I would like to see this knee-jerk response discredited once and for all. Optimizing code is comparatively easy. Everyone claims to know how to do it. Everyone also knows how to make code unreadable and unmaintainable. Good design is genuinely hard. A numerical calculation can be rewritten eventually to achieve maximum efficiency (on a given compiler on a given machine). We never come close to an optimum design. After a month, any design begins to show flaws.

I recommend everyone concentrate on design first and save the easier optimization for later. If you have done your homework, really inefficient designs will be obvious, and you will not have to remind yourself to avoid them. Anyway, most optimization is local. Design is global. Wait until you can actually profile your running code and see where the real bottlenecks are. Many have noticed that programmers are very bad at predicting the actual distribution of runtime in their programs. Some code will take much less of the total runtime than you expected, and you will not need to optimize it, even if it is much less efficient than possible. Some code you had not given much attention to will take too much time. When you find a local piece of code that is suffering from too much encapsulation (costly method calls or object creation), then you can break that encapsulation and optimize locally. But you can keep that code integrity elsewhere when it does not slow you down. If you start out writing assembly code, then you will end up doing it everywhere, including the ninety-five percent where you do not need it.

Remember programs age and become obsolete quickly because CPU's double in speed every year or two. If you are not planning to take advantage of the next speedup by improving your designs, then your code is going to be obsolete much sooner.

In "Literate Programming," Donald Knuth wrote "We should forget about small efficiencies, about 97% of the time. Premature optimization is the root of all evil." The critical word is premature. I am not against optimization. I am just against unnecessarily poor designs that are justified in the name of optimization.
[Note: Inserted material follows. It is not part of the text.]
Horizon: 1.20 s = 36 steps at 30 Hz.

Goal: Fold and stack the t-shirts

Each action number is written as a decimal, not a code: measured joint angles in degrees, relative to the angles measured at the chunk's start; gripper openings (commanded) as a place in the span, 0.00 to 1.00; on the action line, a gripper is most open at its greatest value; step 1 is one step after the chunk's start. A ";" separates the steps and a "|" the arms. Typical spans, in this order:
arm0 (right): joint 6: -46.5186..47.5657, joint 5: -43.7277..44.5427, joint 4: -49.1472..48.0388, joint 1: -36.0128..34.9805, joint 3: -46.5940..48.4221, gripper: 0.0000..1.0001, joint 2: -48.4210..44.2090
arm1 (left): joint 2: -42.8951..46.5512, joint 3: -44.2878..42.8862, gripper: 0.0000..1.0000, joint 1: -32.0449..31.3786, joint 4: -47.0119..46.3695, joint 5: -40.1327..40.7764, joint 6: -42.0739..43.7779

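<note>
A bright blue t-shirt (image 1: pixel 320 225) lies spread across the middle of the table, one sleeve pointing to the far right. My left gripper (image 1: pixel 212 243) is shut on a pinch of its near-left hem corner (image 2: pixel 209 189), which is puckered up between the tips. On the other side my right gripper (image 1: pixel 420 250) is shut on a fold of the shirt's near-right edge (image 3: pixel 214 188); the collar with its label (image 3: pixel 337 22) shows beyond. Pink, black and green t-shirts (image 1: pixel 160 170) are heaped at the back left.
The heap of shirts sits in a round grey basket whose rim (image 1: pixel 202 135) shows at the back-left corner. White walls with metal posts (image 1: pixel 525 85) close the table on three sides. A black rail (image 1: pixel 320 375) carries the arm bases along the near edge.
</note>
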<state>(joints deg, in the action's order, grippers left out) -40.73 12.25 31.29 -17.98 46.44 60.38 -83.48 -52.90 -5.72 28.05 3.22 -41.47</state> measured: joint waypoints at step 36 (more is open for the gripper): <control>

It is easier to optimize correct code than to correct optimized code. Premature optimization actually hinders optimization in the long run. Unnecessary optimization distorts designs, destroys modularity and information-hiding, and makes code much harder to modify. Latent bugs take longer to find. We often discover by profiling, or by changing machines or compilers, that we misjudged the computational effort of our code. Guess what? Now, optimization is much harder than it had to be.